- _WORK ORDER_
Of the records that follow, copy only the lines from the line containing "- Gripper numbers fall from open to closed" to the line containing "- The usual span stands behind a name", both included, exactly as written.

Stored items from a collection

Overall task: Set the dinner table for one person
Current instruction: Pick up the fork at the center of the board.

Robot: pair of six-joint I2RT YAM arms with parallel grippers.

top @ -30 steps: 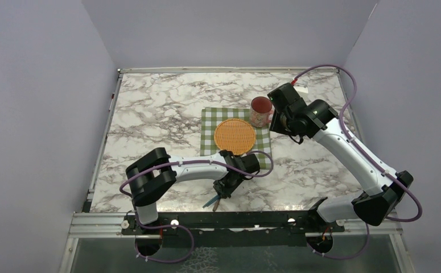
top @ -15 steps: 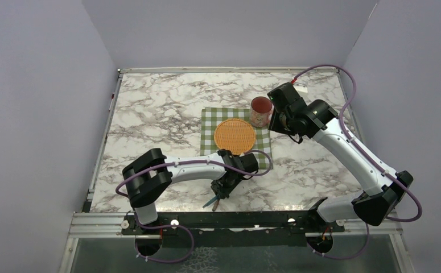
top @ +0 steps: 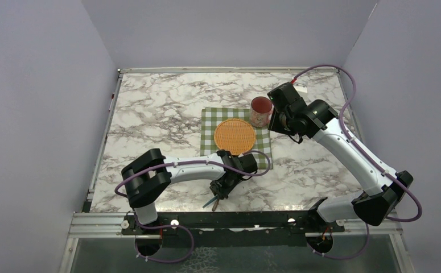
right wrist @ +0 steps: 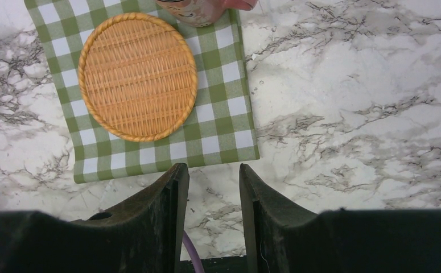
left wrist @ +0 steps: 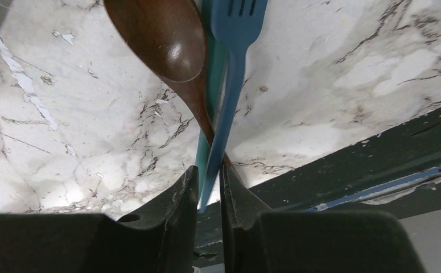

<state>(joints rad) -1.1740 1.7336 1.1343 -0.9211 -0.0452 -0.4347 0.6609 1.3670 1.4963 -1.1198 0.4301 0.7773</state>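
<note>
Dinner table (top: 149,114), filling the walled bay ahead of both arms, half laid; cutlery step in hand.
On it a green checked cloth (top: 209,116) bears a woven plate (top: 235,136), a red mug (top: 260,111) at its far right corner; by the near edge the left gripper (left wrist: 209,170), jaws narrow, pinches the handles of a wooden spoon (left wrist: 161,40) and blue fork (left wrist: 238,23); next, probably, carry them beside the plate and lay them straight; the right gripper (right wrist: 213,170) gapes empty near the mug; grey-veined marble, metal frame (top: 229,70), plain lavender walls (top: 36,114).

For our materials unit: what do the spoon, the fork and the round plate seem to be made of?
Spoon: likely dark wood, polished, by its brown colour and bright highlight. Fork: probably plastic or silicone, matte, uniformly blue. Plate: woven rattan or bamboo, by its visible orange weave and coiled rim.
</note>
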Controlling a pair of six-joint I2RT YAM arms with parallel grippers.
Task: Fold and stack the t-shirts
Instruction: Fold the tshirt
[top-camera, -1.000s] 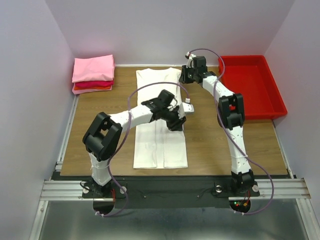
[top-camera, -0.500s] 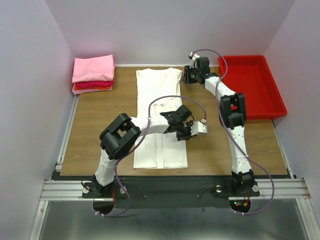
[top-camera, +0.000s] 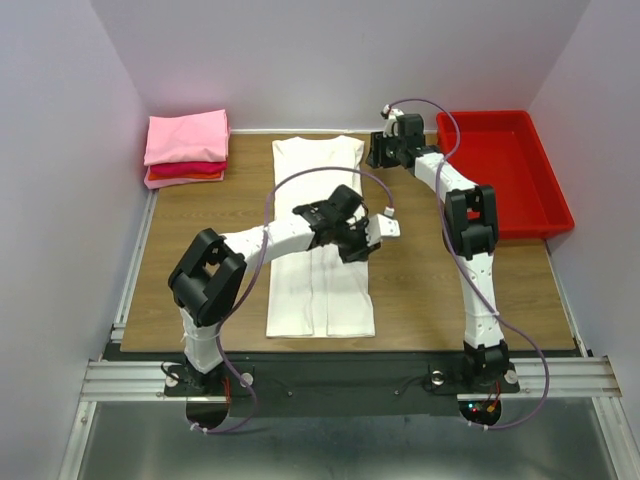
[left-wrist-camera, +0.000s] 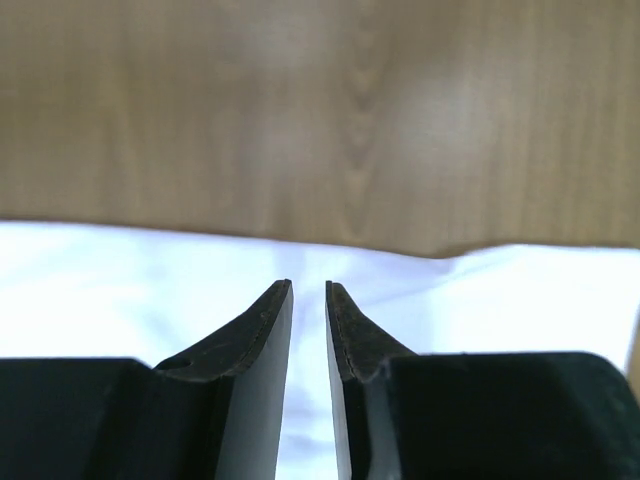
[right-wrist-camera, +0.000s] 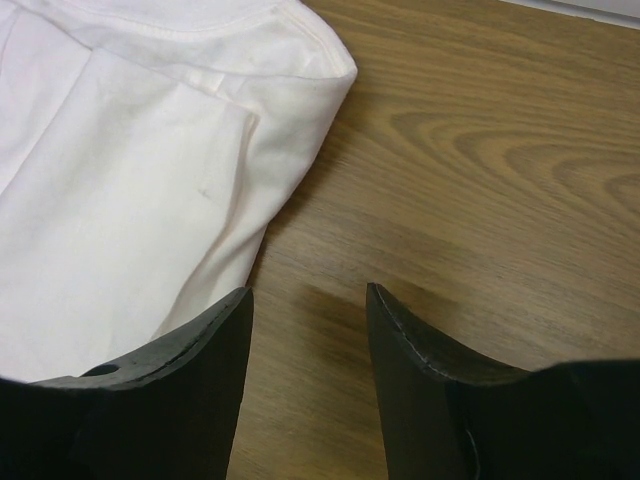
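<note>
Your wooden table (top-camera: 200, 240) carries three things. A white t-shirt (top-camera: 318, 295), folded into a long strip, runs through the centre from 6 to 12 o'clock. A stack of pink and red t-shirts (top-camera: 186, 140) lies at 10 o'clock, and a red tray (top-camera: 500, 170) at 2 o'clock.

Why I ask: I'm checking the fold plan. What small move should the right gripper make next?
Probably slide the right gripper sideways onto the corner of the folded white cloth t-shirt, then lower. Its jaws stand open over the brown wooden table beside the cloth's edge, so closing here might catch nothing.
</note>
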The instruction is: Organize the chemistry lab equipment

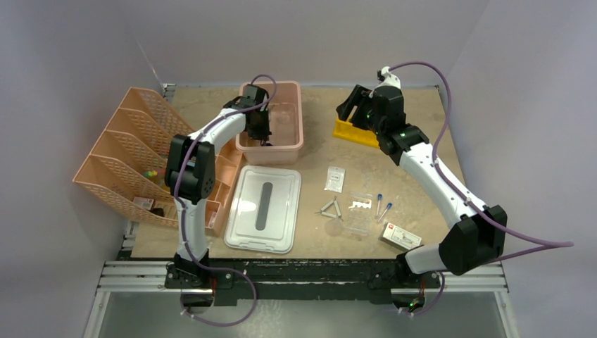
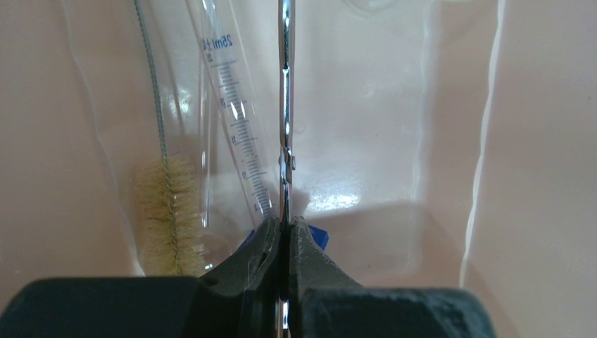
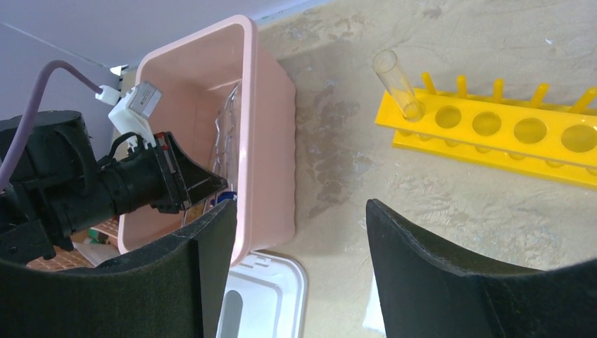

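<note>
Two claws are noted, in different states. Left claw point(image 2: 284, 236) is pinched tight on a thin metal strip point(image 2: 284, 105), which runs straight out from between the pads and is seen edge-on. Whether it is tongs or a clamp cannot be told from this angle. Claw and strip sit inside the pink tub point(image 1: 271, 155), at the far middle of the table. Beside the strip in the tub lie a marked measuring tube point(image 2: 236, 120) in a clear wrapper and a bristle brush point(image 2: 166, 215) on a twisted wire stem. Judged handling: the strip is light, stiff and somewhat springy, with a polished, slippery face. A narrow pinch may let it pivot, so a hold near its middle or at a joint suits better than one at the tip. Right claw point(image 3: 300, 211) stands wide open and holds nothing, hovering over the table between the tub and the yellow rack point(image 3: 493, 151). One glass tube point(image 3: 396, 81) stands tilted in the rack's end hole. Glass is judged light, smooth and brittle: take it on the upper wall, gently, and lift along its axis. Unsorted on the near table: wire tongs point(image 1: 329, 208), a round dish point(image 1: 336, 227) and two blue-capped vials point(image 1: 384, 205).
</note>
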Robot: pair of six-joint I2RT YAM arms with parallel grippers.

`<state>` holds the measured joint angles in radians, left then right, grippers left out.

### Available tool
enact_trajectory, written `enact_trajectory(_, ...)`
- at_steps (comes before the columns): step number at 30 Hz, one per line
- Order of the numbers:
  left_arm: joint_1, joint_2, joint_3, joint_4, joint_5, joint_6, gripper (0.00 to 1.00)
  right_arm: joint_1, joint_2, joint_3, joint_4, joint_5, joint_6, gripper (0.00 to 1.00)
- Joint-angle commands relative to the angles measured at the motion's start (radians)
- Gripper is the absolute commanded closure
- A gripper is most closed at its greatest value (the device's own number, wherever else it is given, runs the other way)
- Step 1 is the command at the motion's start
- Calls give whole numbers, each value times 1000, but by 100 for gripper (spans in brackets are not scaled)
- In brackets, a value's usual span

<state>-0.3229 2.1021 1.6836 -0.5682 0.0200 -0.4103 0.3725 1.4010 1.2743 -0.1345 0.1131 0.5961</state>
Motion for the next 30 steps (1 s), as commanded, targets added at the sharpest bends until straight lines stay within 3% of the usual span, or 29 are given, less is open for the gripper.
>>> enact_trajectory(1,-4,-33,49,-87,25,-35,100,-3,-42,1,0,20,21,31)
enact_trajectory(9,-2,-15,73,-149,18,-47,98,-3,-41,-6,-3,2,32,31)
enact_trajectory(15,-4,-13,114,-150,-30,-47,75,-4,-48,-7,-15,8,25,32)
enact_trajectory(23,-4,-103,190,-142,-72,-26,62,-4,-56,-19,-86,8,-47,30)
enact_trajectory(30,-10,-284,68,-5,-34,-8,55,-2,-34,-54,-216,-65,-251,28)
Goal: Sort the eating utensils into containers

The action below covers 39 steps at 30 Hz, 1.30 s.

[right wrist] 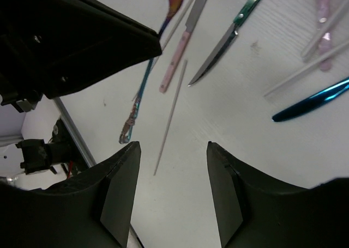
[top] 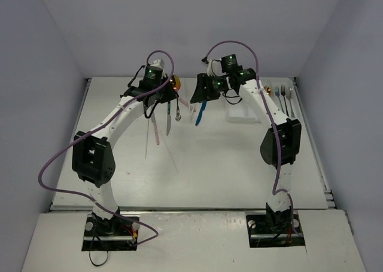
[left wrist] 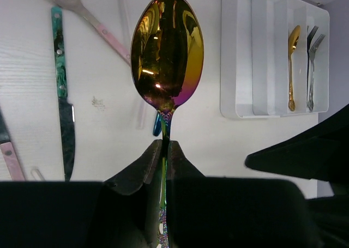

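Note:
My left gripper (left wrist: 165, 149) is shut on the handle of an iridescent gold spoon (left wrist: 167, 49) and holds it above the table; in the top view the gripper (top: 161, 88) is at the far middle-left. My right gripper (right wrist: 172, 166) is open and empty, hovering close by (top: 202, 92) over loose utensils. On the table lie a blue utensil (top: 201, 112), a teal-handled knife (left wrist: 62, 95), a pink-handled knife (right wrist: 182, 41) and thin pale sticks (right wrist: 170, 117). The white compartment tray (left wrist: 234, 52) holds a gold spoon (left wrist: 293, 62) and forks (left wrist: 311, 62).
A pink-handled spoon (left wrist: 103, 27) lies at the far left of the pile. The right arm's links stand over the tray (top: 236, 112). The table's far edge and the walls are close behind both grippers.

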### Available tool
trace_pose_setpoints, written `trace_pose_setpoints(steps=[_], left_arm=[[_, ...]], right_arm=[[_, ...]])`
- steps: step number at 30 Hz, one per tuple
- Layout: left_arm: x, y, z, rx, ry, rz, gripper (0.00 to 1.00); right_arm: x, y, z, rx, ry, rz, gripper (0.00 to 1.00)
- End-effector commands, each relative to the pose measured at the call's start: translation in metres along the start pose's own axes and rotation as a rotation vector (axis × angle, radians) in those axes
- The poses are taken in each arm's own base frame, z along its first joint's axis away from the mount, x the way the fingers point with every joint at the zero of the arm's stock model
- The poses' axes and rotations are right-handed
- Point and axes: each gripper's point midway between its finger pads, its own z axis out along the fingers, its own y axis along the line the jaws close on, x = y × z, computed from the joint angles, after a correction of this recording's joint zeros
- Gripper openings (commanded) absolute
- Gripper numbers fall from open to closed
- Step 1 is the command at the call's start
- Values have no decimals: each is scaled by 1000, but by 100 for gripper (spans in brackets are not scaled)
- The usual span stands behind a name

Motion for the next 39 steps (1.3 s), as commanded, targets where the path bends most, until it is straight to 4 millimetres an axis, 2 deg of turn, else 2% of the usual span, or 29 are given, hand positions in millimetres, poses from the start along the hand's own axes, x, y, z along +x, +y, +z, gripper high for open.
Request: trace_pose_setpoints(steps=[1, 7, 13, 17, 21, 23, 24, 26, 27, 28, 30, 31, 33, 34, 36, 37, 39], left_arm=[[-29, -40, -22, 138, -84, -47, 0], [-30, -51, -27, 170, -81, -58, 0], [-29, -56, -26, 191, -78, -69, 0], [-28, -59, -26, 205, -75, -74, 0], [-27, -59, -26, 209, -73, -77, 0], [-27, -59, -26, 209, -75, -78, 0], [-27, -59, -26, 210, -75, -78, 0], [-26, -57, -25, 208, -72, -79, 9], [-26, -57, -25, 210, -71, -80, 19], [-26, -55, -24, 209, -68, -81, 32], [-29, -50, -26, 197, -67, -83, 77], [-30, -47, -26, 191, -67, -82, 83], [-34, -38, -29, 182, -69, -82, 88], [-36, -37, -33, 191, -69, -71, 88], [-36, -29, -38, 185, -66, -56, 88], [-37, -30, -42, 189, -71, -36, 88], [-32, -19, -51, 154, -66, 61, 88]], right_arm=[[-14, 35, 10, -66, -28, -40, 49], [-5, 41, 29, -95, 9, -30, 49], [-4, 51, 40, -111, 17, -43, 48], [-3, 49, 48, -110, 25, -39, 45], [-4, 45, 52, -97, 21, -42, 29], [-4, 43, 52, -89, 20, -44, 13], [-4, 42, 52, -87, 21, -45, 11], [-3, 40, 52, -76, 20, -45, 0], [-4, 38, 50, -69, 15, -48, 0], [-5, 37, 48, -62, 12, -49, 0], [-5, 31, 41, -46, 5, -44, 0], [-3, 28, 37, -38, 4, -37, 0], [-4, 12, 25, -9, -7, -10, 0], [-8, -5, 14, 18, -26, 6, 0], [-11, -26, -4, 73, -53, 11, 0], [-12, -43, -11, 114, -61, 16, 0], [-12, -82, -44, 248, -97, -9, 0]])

- _WRITTEN RESPONSE_
- Gripper numbers fall from open to closed
- Step 1 is the command at the call's start
- Values have no decimals: each is scaled by 1000, but by 100 for gripper (spans in brackets are not scaled)
- The usual span stands behind a name

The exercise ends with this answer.